> [Activity]: Every line below from the one containing "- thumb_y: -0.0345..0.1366" through the one containing "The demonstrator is" must be transcribed exactly. Omit all lines outside that stretch.

> [Available data]:

>>>

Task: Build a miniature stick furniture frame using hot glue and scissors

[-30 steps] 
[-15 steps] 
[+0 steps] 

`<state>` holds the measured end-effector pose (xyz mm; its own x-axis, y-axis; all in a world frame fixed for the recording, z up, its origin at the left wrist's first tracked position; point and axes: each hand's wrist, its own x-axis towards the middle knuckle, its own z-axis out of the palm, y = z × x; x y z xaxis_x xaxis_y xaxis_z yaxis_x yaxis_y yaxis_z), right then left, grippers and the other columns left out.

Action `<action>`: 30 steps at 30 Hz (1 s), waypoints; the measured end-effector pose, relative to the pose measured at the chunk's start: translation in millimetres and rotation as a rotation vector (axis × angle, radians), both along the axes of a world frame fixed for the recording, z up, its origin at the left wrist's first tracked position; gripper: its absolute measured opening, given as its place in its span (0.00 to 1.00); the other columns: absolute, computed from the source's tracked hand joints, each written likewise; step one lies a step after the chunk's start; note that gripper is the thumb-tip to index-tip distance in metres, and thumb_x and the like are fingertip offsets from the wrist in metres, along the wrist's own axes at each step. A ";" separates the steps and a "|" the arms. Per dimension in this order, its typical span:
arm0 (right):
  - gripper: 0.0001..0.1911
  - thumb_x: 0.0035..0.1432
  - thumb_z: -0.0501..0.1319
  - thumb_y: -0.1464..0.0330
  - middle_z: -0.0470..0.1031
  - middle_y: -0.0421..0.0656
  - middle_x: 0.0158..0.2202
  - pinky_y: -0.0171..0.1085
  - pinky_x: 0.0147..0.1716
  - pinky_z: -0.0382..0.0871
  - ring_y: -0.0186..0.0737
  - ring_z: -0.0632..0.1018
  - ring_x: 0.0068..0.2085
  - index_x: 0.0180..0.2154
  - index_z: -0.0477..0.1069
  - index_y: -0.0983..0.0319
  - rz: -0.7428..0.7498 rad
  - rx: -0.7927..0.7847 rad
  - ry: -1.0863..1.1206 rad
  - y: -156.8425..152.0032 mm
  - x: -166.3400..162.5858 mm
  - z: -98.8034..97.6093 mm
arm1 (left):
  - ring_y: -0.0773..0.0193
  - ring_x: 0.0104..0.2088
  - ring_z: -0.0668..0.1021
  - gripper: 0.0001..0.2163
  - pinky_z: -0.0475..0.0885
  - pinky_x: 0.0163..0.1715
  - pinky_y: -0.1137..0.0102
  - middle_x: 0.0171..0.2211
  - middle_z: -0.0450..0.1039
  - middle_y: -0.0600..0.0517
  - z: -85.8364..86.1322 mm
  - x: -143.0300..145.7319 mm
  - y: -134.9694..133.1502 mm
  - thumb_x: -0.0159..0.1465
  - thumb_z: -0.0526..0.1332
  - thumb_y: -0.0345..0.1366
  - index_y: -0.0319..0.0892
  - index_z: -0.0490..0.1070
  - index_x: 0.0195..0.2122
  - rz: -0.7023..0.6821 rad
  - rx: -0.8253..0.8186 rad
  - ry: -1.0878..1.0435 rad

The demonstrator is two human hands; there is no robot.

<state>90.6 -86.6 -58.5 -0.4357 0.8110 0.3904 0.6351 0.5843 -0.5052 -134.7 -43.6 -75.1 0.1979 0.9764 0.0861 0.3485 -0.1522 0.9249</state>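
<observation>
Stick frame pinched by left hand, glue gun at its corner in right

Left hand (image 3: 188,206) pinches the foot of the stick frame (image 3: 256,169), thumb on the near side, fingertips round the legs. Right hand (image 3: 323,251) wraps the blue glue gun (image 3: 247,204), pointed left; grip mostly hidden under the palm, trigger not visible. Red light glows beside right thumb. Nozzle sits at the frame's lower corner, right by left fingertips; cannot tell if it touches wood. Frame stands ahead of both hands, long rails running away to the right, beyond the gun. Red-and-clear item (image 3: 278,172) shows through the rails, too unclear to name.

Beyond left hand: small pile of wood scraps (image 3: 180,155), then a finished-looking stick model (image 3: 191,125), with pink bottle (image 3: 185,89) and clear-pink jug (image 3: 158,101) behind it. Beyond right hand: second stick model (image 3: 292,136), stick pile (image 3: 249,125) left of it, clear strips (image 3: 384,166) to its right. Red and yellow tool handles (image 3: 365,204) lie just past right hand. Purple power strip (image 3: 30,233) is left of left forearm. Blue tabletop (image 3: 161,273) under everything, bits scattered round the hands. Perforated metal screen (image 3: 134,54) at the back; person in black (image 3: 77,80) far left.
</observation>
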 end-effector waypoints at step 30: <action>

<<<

> [Answer to the exercise]:
  - thumb_y: -0.0345..0.1366
  - index_y: -0.0319..0.0892
  - index_z: -0.0490..0.1070
  - index_x: 0.0195..0.2122
  - rz: -0.7023..0.6821 rad
  - rx: -0.8253..0.8186 rad
  - ry: -1.0878..1.0435 rad

The demonstrator is two human hands; there is no robot.

That concludes the answer.